What the exercise asks:
Search the entries for lines that contain the word "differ", and report each one found.

Given records:
^^^^^^^^
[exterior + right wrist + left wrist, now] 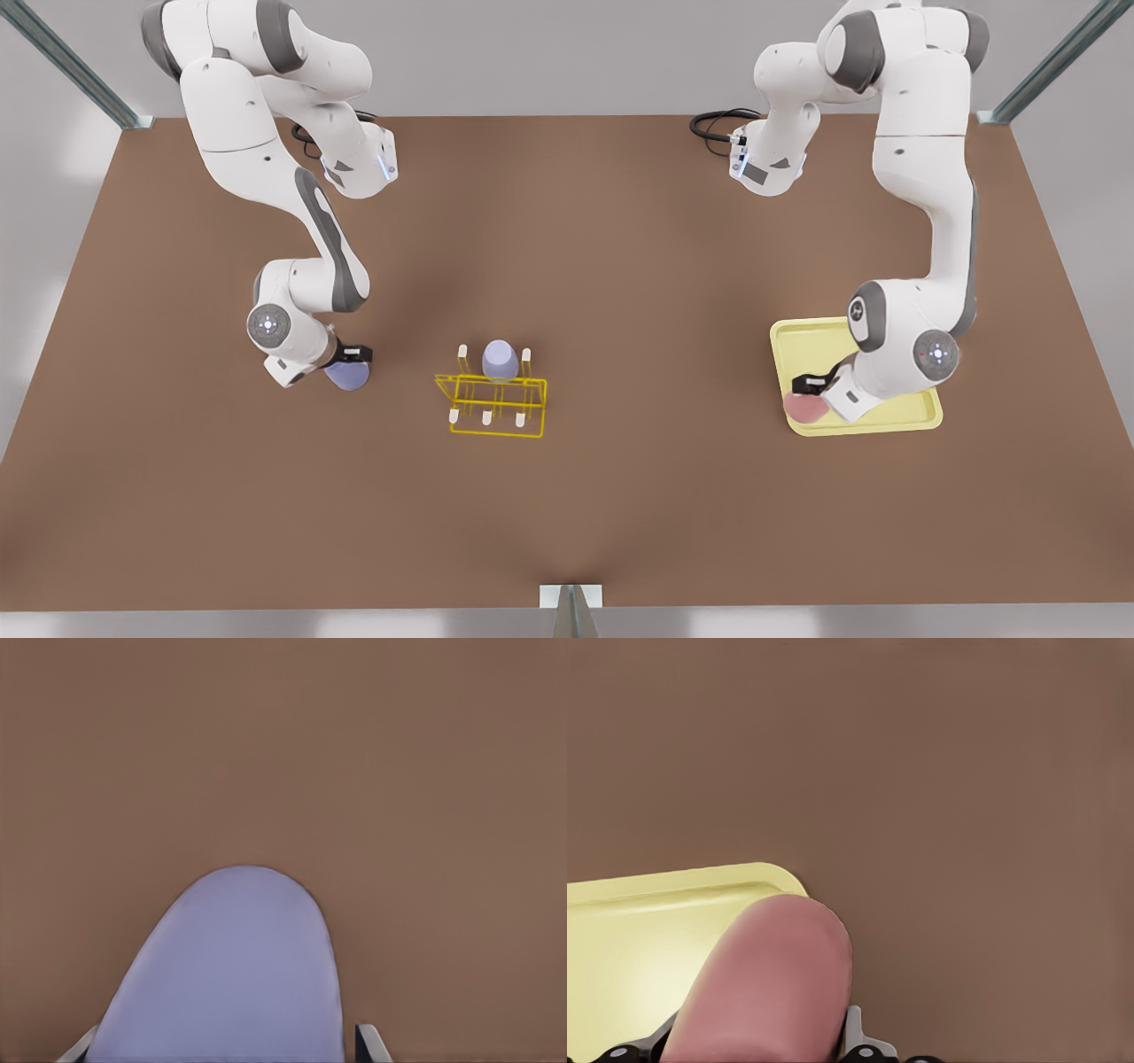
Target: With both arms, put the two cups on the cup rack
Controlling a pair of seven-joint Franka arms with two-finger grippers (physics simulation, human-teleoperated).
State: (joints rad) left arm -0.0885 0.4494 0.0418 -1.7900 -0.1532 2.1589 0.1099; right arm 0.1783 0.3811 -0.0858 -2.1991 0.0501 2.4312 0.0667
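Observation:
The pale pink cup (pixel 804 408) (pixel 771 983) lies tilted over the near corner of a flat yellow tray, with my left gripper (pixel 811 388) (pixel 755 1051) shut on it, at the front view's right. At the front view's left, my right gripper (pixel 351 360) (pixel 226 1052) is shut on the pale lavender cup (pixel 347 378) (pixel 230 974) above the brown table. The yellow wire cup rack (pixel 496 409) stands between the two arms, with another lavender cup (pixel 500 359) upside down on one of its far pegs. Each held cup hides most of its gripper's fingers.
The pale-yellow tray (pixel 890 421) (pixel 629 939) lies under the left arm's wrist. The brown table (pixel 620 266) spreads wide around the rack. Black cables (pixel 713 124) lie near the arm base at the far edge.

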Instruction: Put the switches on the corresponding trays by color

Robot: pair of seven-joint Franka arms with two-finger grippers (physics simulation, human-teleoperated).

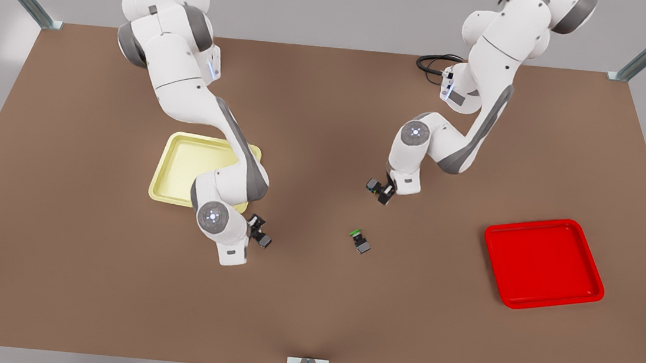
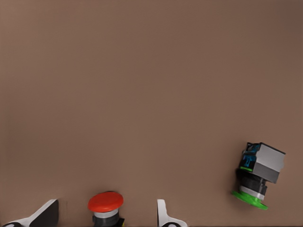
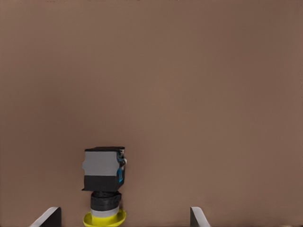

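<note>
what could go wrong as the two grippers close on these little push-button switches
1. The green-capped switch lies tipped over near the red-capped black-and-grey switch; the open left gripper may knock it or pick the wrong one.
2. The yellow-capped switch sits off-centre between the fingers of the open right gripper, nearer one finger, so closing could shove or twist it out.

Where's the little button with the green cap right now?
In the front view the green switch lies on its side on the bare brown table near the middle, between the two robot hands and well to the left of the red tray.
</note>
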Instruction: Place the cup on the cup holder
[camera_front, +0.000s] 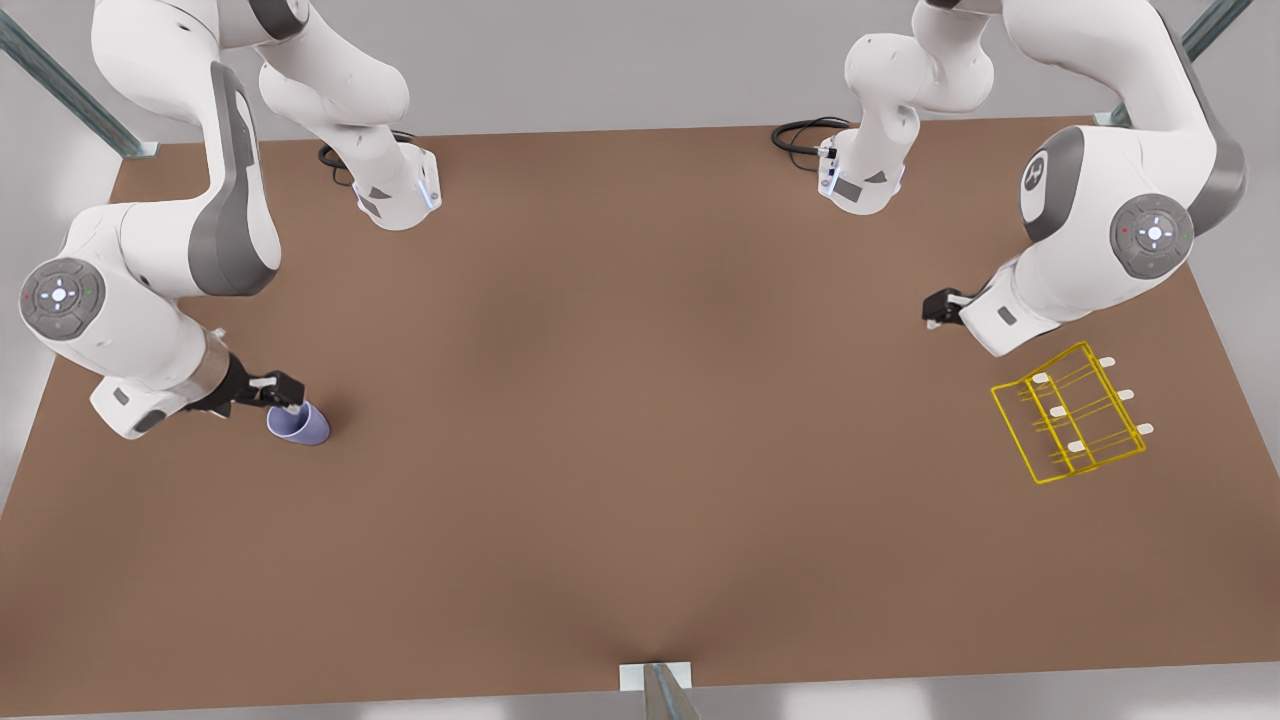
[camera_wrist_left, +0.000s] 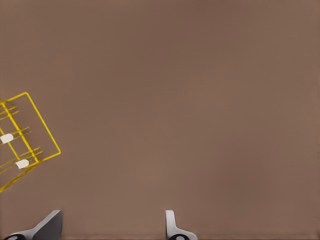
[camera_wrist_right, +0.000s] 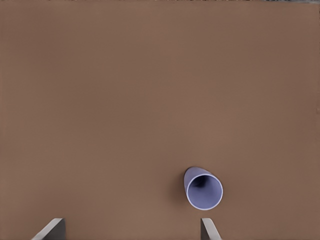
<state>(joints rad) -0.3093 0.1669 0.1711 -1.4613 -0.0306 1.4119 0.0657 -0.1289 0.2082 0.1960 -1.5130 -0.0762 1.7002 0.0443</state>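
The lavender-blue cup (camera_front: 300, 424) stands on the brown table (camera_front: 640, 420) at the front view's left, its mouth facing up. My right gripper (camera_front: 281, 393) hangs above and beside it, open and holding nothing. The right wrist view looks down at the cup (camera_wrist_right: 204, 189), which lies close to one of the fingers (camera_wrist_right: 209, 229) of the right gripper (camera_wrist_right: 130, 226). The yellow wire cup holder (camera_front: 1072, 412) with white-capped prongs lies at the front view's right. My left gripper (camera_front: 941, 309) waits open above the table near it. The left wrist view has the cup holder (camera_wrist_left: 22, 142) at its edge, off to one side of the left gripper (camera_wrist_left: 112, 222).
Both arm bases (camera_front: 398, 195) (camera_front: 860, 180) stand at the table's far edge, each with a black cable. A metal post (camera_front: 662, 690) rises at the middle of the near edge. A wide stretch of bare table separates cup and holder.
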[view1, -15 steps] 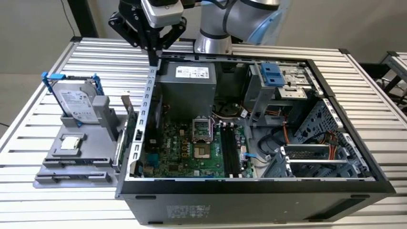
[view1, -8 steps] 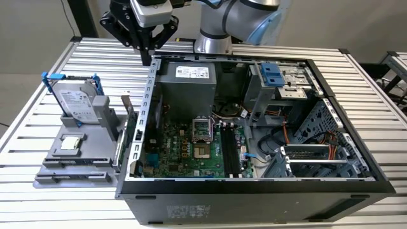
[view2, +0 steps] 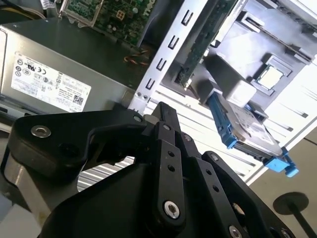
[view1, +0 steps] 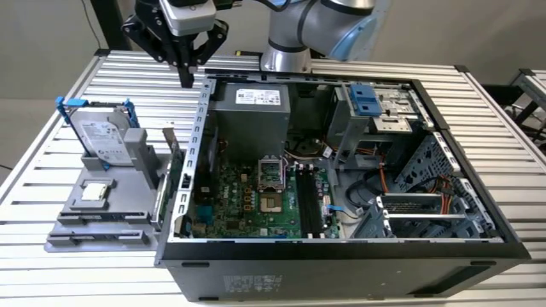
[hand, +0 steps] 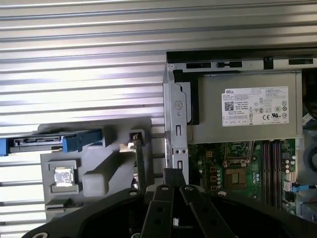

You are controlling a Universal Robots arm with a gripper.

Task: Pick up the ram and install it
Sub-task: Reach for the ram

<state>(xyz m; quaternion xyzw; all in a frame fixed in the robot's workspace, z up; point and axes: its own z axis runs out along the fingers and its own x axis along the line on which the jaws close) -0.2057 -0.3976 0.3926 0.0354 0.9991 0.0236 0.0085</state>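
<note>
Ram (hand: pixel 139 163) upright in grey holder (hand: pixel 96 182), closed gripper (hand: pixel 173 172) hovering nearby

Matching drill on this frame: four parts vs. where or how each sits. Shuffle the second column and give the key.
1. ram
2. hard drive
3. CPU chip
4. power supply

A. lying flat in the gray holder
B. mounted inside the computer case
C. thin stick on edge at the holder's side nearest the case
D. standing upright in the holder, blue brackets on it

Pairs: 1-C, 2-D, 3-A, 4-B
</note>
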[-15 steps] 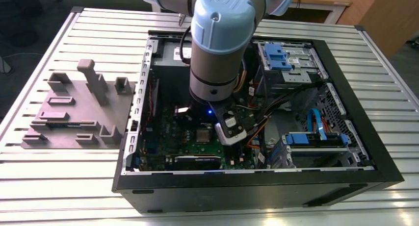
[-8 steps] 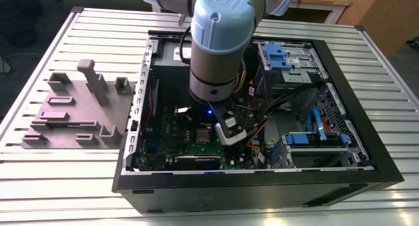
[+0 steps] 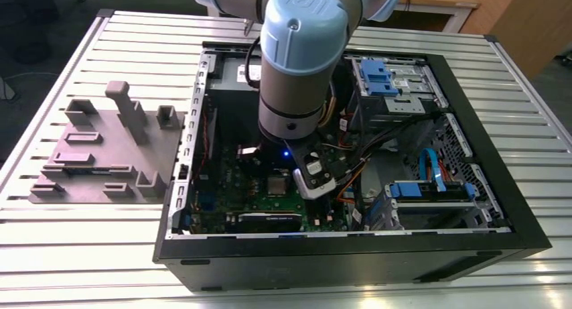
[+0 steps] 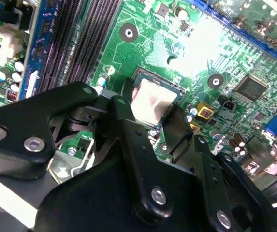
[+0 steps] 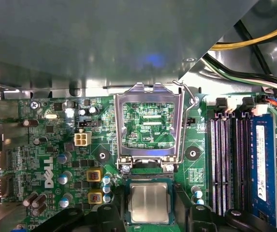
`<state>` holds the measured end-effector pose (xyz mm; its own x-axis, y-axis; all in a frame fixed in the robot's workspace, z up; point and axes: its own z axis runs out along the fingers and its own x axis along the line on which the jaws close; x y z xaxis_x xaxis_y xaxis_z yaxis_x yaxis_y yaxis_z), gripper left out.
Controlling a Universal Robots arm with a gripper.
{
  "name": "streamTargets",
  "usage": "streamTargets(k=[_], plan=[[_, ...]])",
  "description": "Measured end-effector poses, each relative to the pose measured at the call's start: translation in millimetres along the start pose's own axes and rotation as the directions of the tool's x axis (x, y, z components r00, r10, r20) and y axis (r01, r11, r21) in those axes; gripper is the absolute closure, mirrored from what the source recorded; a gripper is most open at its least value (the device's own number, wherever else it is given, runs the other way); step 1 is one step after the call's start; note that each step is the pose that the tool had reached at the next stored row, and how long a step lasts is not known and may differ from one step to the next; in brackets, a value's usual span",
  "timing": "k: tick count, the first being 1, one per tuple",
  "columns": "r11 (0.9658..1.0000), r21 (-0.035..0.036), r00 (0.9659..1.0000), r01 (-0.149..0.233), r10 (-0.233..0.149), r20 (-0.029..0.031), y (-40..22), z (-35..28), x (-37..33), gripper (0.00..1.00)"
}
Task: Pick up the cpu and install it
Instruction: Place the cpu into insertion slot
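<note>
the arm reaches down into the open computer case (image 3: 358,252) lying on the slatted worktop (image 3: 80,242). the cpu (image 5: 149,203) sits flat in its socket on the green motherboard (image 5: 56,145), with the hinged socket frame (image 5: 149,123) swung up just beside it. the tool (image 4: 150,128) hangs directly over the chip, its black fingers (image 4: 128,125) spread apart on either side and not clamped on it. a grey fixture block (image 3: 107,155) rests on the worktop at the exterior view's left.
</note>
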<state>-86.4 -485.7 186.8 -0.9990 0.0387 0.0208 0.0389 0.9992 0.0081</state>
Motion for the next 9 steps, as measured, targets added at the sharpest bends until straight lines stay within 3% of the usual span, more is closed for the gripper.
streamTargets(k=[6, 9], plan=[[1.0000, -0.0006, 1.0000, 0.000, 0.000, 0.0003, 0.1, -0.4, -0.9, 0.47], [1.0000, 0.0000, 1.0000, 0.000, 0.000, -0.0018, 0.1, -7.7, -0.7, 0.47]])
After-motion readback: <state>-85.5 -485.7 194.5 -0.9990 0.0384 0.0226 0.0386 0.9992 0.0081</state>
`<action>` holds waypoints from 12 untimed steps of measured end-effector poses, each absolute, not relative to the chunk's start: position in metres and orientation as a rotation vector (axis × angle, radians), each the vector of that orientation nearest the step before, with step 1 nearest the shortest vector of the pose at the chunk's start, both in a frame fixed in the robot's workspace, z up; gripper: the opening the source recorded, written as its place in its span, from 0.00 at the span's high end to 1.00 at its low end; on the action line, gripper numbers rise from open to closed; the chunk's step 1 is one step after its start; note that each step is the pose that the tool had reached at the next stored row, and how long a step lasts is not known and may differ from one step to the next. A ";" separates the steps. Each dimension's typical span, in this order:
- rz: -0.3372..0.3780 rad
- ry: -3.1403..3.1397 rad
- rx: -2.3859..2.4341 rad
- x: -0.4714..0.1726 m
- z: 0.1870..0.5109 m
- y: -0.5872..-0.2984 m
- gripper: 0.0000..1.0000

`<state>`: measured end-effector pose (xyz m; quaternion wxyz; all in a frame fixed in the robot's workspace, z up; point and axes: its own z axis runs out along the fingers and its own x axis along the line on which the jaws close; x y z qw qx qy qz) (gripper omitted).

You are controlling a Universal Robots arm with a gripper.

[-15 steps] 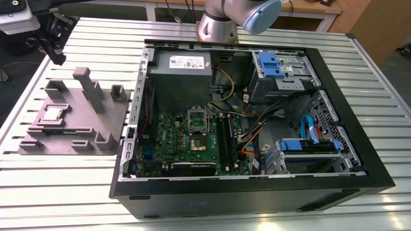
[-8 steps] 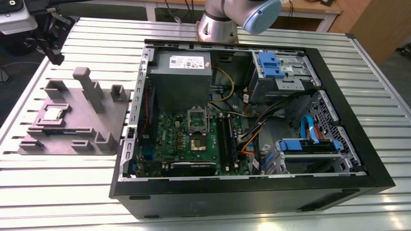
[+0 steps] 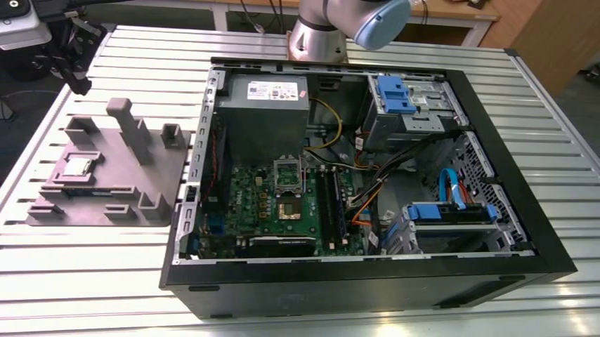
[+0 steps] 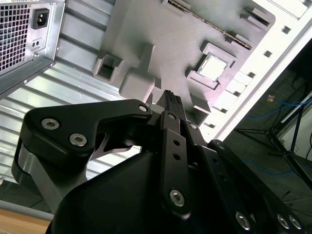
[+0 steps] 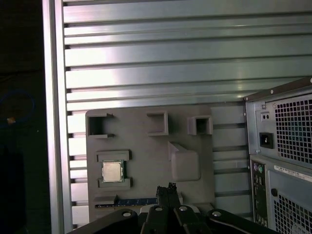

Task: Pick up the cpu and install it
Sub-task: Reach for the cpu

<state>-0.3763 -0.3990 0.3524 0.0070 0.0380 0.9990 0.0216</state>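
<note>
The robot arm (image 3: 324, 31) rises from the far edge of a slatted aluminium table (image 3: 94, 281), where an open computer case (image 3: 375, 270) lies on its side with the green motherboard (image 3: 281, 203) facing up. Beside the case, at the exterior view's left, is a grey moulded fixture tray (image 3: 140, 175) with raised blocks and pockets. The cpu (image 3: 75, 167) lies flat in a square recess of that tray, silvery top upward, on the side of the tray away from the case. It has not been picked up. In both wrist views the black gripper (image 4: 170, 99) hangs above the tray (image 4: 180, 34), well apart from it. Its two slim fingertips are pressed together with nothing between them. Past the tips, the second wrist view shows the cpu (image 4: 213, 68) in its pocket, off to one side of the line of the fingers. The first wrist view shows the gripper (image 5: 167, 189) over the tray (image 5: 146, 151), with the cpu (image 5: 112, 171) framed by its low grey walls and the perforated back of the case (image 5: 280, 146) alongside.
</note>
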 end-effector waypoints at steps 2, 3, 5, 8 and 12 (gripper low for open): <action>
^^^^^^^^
The completed task:
  "description": "Measured end-effector poses, each relative to the pose measured at the call's start: translation in millimetres along the start pose's own axes and rotation as the directions of the tool's x axis (x, y, z components r00, r10, r20) and y axis (r01, r11, r21) in those axes; gripper is the absolute closure, mirrored from what the source recorded; a gripper is most open at its least value (the device's own number, wherever else it is given, runs the other way); step 1 is one step after the call's start; note that each step is the pose that the tool had reached at the next stored row, and how long a step lasts is not known and may differ from one step to the next; in brackets, a value's usual span",
`<action>` holds waypoints from 12 untimed steps of measured end-effector poses, each absolute, not relative to the chunk's start: position in metres and orientation as a rotation vector (axis × angle, radians), each the vector of that orientation nearest the step before, with step 1 nearest the shortest vector of the pose at the chunk's start, both in a frame fixed in the robot's workspace, z up; gripper: the opening the source recorded, written as its place in its span, from 0.00 at the span's high end to 1.00 at its low end; on the action line, gripper numbers rise from open to closed; the chunk's step 1 is one step after its start; note that each step is the pose that the tool had reached at the next stored row, and how long a step lasts is not known and may differ from one step to the next. A ";" separates the steps. Each dimension's typical span, in this order:

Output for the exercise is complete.